▶ [What you need to do]
Every line containing the string "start" is to be copied from the records.

(Entries taken from a collection)
________________________

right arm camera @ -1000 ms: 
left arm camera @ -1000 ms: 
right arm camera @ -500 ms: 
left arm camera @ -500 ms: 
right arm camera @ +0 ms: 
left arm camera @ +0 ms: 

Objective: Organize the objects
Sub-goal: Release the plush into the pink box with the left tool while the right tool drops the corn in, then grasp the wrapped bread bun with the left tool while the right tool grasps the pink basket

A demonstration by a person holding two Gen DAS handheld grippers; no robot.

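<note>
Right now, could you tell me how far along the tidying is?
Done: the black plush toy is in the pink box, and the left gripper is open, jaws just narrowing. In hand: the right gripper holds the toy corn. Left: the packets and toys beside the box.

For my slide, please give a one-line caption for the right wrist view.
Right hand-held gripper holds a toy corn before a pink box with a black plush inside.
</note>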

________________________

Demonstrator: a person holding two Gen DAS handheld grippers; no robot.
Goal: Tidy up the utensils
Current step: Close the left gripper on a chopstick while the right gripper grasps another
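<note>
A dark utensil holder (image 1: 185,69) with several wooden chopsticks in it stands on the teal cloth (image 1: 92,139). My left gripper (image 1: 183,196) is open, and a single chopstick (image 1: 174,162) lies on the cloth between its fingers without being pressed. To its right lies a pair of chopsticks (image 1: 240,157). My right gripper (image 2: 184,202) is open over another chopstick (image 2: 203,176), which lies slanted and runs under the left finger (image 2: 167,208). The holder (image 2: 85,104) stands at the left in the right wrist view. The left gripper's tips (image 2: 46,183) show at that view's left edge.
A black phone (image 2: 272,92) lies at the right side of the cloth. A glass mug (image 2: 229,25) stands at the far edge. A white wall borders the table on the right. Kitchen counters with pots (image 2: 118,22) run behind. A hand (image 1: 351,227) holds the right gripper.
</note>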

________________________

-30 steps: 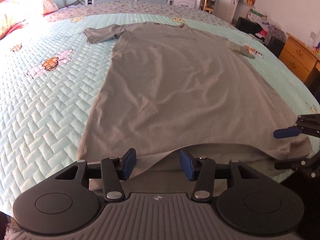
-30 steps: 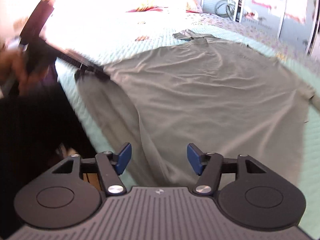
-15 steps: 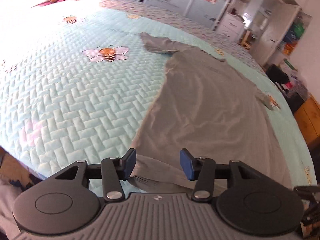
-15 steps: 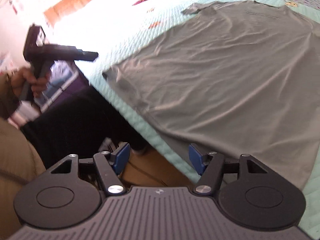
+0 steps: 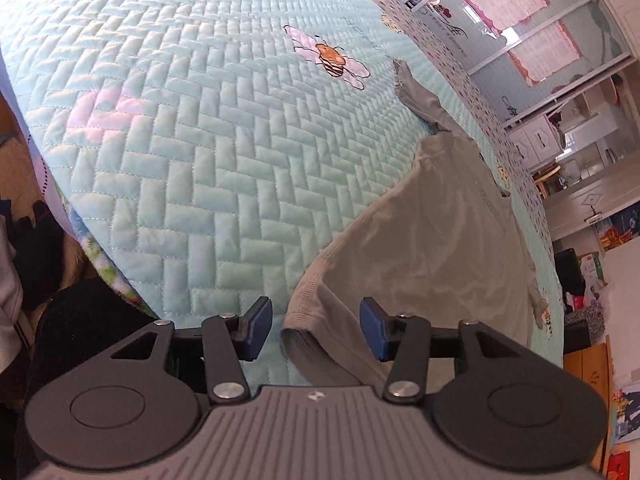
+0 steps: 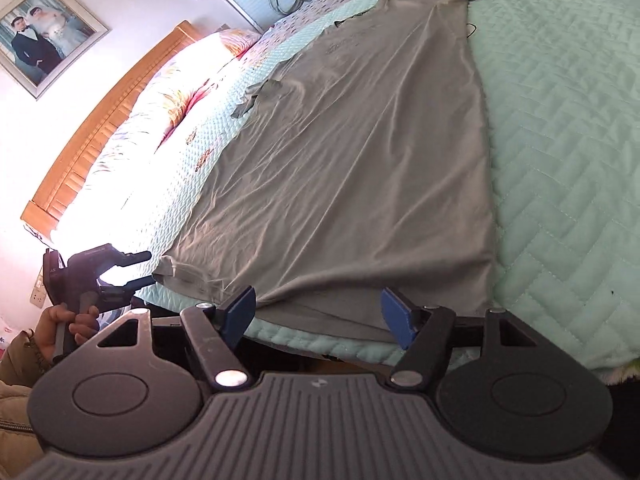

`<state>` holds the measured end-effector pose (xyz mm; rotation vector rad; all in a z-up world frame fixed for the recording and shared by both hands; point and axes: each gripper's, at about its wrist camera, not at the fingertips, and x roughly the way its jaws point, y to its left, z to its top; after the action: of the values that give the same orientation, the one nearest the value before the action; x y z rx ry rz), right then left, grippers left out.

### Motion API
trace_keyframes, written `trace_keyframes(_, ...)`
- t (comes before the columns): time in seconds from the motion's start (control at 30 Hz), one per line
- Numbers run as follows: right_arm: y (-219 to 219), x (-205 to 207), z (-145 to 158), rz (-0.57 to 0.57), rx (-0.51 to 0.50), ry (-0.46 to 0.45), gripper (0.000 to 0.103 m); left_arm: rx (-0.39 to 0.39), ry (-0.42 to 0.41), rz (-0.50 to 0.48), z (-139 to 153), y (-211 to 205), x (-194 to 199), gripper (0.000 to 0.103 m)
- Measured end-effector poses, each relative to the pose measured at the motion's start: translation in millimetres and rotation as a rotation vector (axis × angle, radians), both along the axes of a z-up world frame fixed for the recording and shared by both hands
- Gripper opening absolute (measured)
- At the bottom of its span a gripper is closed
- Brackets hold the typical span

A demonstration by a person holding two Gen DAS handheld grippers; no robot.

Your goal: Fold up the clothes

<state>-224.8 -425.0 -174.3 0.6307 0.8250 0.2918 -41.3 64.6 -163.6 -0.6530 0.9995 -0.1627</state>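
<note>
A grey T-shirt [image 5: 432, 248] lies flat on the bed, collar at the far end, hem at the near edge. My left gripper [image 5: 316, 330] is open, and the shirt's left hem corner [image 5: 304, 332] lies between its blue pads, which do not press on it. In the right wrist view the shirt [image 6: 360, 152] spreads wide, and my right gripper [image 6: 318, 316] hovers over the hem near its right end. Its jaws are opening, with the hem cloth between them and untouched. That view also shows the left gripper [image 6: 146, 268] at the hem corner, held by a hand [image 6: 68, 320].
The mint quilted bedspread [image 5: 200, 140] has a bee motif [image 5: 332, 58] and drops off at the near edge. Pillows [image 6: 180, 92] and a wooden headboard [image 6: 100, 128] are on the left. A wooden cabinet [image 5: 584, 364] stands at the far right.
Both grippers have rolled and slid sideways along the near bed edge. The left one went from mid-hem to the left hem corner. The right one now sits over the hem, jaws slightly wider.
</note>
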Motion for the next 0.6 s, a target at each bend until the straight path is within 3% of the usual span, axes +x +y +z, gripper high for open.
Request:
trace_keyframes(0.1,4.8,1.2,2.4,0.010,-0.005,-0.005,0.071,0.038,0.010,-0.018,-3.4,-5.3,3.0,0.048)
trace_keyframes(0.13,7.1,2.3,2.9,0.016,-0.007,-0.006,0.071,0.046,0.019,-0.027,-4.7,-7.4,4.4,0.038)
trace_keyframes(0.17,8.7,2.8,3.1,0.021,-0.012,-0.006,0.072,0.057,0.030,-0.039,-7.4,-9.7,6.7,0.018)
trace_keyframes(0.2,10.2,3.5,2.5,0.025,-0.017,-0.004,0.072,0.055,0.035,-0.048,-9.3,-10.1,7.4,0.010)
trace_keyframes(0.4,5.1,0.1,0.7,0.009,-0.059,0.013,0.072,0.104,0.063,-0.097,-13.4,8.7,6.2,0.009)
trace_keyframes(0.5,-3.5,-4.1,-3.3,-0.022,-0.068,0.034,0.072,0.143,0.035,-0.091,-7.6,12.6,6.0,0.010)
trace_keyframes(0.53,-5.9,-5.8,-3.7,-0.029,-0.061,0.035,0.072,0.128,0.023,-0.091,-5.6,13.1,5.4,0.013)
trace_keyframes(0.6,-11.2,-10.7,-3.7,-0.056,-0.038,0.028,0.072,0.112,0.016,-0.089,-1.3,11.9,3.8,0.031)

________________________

▶ [Task answer]
- t (comes before the columns): time in seconds from the motion's start (control at 30 Hz), one per line
- Measured end-effector poses, each relative to the pose measured at the motion's start: translation in millimetres and rotation as a rotation vector (axis × angle, radians), both along the axes of a z-up world frame fixed for the recording and shared by both hands

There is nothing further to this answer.